### Instructions to follow:
The required result is each line of the entries below containing the string "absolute".

### Source material:
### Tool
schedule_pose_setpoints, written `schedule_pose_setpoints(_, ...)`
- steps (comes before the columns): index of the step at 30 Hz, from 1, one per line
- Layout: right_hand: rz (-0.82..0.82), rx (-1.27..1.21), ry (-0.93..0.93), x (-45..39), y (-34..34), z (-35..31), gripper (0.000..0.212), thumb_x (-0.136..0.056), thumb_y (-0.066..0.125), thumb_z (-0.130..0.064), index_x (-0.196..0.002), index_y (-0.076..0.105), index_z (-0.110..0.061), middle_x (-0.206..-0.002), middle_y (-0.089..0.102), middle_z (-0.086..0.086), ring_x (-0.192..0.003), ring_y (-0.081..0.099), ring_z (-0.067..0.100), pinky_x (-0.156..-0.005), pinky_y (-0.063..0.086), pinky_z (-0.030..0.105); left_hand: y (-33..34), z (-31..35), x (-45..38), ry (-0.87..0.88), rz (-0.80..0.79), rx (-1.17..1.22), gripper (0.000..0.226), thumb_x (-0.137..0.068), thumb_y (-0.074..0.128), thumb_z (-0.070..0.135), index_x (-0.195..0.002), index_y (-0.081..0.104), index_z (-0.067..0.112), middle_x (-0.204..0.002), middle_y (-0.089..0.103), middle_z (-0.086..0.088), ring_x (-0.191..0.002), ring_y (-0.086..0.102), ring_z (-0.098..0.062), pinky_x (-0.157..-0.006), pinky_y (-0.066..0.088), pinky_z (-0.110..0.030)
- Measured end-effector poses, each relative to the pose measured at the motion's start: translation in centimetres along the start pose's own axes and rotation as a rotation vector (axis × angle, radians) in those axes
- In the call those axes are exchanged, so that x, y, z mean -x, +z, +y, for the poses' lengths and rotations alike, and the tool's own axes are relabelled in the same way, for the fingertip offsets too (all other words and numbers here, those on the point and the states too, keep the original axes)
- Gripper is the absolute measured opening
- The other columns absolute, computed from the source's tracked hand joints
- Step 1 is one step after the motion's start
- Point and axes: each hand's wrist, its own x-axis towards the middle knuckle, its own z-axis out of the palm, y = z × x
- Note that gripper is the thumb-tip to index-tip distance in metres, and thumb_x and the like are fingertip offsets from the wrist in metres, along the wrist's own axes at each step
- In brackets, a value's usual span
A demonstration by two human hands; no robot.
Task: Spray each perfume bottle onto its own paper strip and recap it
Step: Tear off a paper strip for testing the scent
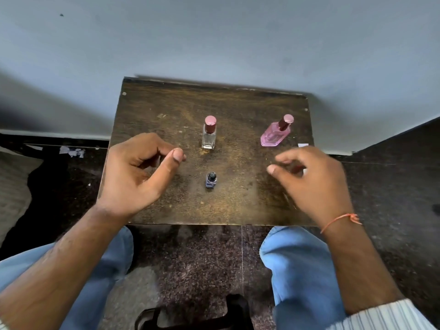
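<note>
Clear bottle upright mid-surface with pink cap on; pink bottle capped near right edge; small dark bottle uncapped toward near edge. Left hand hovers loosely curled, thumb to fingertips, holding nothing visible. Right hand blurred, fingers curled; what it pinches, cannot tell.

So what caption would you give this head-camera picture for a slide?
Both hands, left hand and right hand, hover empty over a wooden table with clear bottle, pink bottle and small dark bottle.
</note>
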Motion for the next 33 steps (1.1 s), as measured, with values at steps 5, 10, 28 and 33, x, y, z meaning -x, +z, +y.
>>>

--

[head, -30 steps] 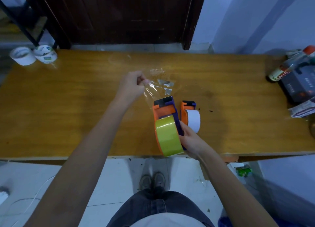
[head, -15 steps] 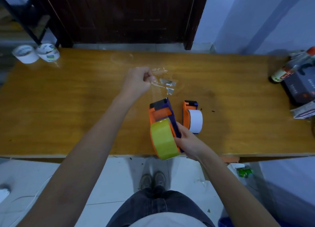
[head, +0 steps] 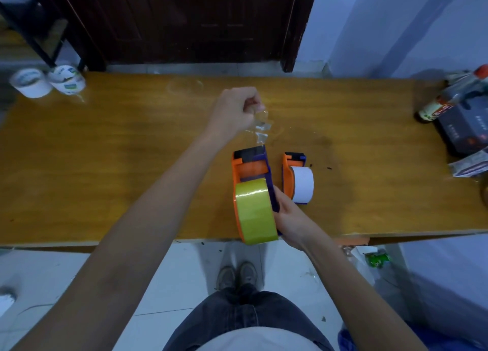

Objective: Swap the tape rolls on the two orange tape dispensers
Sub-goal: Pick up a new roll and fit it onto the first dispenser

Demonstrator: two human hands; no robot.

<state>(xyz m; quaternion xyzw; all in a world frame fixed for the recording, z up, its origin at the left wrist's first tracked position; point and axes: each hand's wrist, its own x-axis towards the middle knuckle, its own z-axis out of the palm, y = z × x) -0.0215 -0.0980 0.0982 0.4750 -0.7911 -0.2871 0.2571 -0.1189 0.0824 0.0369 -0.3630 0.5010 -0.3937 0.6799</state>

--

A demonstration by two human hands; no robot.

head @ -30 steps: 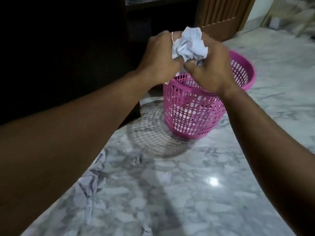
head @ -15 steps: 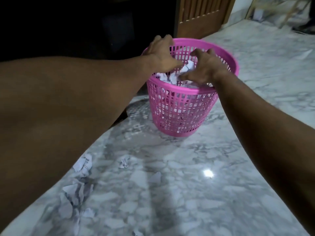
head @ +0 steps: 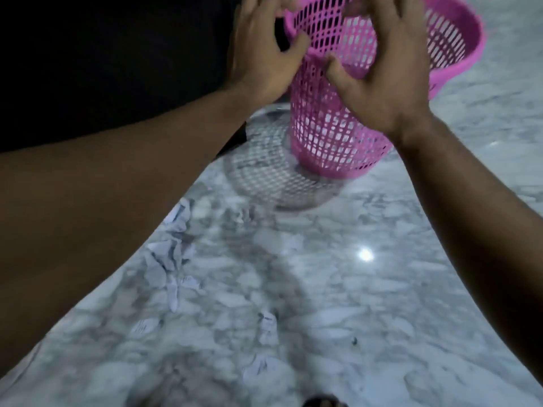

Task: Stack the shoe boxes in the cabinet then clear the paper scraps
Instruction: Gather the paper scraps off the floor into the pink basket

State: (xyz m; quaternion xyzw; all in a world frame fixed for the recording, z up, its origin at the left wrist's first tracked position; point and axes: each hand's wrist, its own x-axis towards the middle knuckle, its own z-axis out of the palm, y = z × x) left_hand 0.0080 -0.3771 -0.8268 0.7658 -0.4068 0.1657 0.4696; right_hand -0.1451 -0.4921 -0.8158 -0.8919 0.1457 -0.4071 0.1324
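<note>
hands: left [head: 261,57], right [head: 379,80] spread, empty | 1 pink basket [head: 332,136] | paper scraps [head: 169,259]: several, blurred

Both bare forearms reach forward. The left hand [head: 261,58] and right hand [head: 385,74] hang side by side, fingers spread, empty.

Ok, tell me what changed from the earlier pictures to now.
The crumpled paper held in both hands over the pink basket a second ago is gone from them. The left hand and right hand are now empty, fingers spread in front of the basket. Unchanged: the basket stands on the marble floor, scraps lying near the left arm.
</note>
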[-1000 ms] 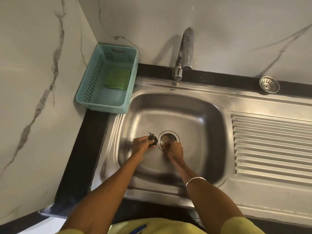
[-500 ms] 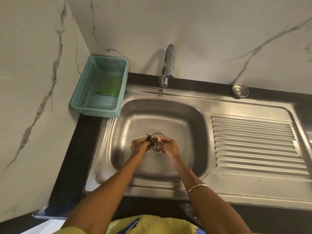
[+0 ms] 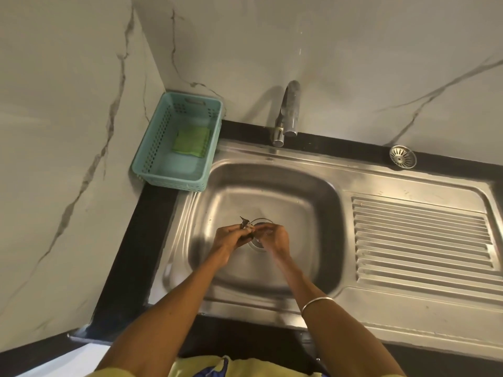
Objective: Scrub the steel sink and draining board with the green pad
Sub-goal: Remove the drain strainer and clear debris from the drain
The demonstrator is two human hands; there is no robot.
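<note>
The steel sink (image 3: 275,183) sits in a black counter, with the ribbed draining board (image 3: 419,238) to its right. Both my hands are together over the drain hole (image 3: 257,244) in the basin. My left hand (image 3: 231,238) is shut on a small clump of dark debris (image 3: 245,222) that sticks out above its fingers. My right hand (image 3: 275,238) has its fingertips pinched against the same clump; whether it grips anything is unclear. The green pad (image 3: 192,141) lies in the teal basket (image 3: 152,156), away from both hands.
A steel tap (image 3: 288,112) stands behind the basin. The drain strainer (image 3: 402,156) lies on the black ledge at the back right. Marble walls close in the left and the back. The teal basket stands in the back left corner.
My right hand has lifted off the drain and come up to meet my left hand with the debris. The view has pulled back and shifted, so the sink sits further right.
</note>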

### Answer section:
- Gripper is the absolute measured opening
- The other columns absolute, computed from the source's tracked hand joints

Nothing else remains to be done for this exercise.